Yes, it is the third generation Superb, but the first gen Superb (a stretched Passat) was not available as an estate. So this is the second gen Superb Estate (which is what I think Autocar are saying?) The first gen Superb was sold here too.

9 March 2020
Hi Jeremy, you're right, of course. I should have read the sentence more carefully. My brother-in-law bought a previous generation Superb Estate on my recommendation and it was great car, nice to drive and just enormous inside. It was replaced with a Kodiaq, another fine vehicle.

10 March 2020
Saying that this fully loaded, out the door price can be compared to a BMW sticker start price is pretty misleading. We all know that in reality that BMW 5 series would be pushing 46-50k by the time it actually rolls out the door!
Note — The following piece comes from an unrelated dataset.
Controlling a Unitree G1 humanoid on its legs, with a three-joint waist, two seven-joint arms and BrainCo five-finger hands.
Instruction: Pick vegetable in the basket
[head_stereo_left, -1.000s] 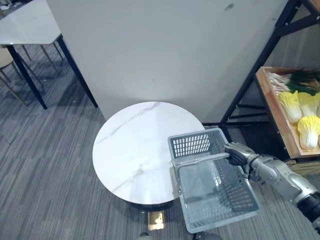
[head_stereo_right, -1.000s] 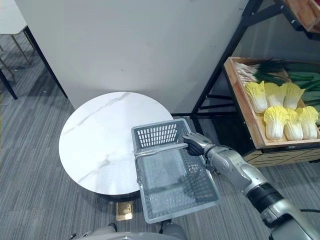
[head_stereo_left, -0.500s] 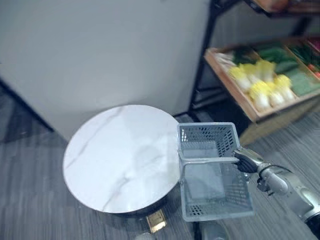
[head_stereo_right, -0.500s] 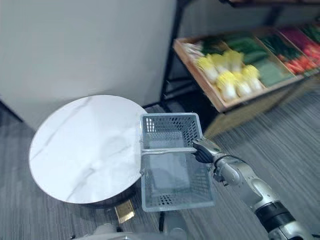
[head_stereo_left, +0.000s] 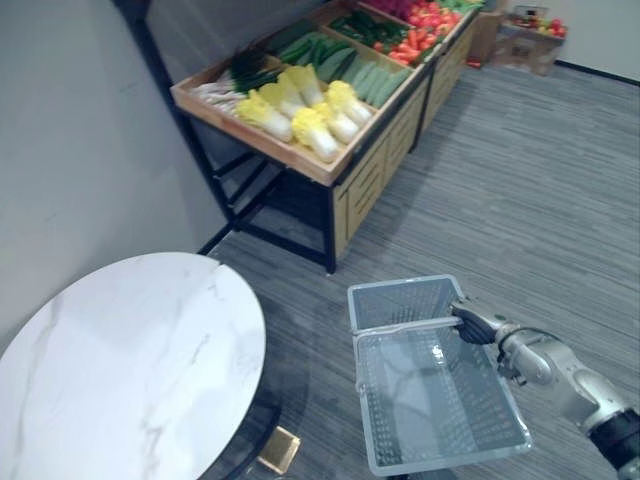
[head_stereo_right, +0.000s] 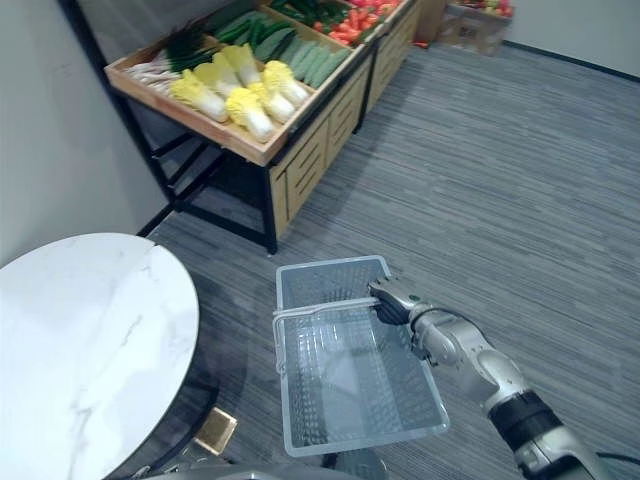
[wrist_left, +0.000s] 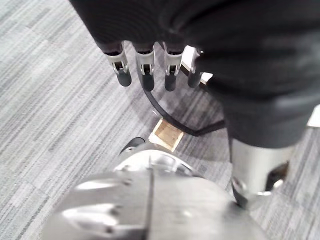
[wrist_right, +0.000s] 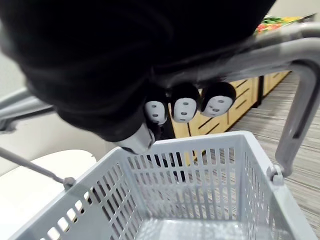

Having said that. I have the Superb estate 1.6tdi "style" (as it's called in this country) with lots of options. (Company car. I didn't spec it) and it's lush! Recently rented an Audi on holiday and felt like I had taken a downgrade. Friends 3 and 5 series do have a better seating position, (BMW non SUV's cannot be beaten on that!) Bit apart from that. I fail to see. Or feel the difference!